- PROBLEM REQUIREMENTS: In the listing below, find the line containing "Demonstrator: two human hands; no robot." and the line containing "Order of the". Repeat exactly those two lines and every line between them.

[[ COLLECTED MATERIAL open ]]

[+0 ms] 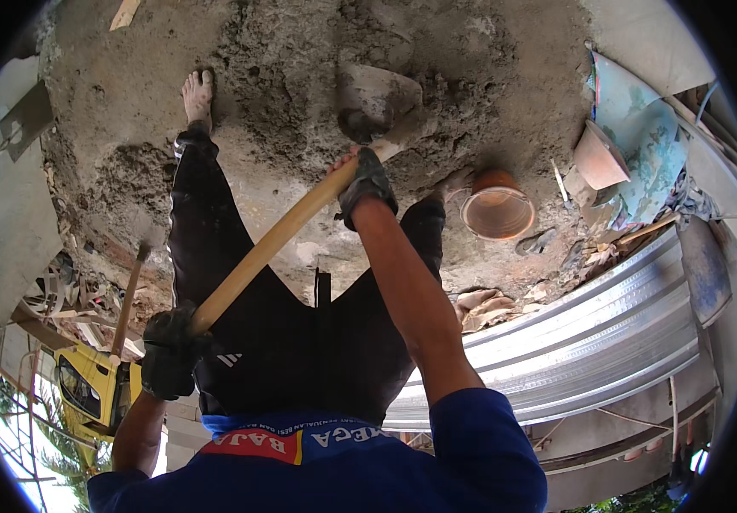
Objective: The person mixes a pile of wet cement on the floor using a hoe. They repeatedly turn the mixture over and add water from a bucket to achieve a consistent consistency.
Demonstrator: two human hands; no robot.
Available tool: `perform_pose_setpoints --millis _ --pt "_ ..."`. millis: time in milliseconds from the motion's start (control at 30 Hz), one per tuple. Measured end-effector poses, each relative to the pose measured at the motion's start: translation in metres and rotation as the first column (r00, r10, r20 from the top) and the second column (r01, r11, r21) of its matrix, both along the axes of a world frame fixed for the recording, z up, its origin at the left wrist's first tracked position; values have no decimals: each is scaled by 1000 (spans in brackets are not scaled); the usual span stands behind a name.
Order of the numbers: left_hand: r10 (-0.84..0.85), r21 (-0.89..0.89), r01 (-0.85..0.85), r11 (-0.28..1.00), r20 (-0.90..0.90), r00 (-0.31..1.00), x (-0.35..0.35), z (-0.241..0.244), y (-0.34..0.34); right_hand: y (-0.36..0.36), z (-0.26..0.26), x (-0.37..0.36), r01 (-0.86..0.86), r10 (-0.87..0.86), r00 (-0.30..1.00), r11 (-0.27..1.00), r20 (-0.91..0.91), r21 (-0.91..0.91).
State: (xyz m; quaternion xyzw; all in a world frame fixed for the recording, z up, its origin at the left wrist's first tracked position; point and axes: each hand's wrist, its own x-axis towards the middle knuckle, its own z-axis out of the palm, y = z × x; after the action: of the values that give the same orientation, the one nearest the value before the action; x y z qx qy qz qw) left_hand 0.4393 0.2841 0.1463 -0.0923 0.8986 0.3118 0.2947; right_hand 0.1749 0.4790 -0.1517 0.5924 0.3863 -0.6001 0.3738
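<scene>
Both of my hands grip one long wooden handle (pixel 272 247) that slants from the lower left up to the middle of the view. My left hand (pixel 169 353), in a dark glove, is closed round its lower end near my thigh. Higher up, my right hand (pixel 368 176) wraps the handle close to the tool's head; its glove leaves fingertips bare. Beyond it, a mud-caked metal blade (pixel 381 96) rests on wet grey mortar (pixel 291 83) between and ahead of my bare feet. The blade's edge is partly hidden in the mix.
An orange bucket (pixel 498 208) stands beside my right foot. Farther right are a pale bucket (pixel 601 155) and a blue sheet (pixel 641 128). Corrugated metal (pixel 573 346) curves along the lower right. At left lie a second wooden-handled tool (pixel 129 301) and scrap; a yellow vehicle (pixel 89 388) stands beyond.
</scene>
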Motion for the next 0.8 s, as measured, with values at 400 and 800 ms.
perform_pose_setpoints --millis 400,800 --pt "501 628 -473 618 150 852 -187 -131 190 57 81 -322 -493 539 480 819 -693 295" --pt "241 94 -722 685 906 347 -104 29 74 29 3 -11 -311 311 947 950 -79 11"
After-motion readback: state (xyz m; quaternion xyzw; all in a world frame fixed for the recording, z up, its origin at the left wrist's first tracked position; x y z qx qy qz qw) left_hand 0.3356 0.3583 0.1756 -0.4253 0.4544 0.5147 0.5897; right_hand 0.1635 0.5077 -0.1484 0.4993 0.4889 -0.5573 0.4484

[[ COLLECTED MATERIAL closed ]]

- FINISHED EXERCISE:
Demonstrator: two human hands; no robot.
Available tool: `perform_pose_setpoints --millis _ --pt "_ ..."`. millis: time in milliseconds from the motion's start (control at 30 Hz), one per tuple. Measured end-effector poses, each relative to the pose measured at the motion's start: translation in metres and rotation as the first column (r00, r10, r20 from the top) and the second column (r01, r11, r21) of its matrix, both along the axes of a world frame fixed for the recording, z up, its origin at the left wrist's first tracked position; values have no decimals: each is scaled by 1000 (spans in brackets are not scaled); the usual span stands behind a name.
Order of the numbers: left_hand: r10 (-0.84..0.85), r21 (-0.89..0.89), r01 (-0.85..0.85), r11 (-0.28..1.00), r20 (-0.90..0.90), r00 (-0.31..1.00), x (-0.35..0.35), z (-0.241..0.244), y (-0.34..0.34); right_hand: y (-0.36..0.36), z (-0.26..0.26), x (-0.37..0.36), r01 (-0.86..0.86), r10 (-0.87..0.86), r00 (-0.30..1.00), r11 (-0.27..1.00), r20 (-0.91..0.91), r21 (-0.91..0.91).

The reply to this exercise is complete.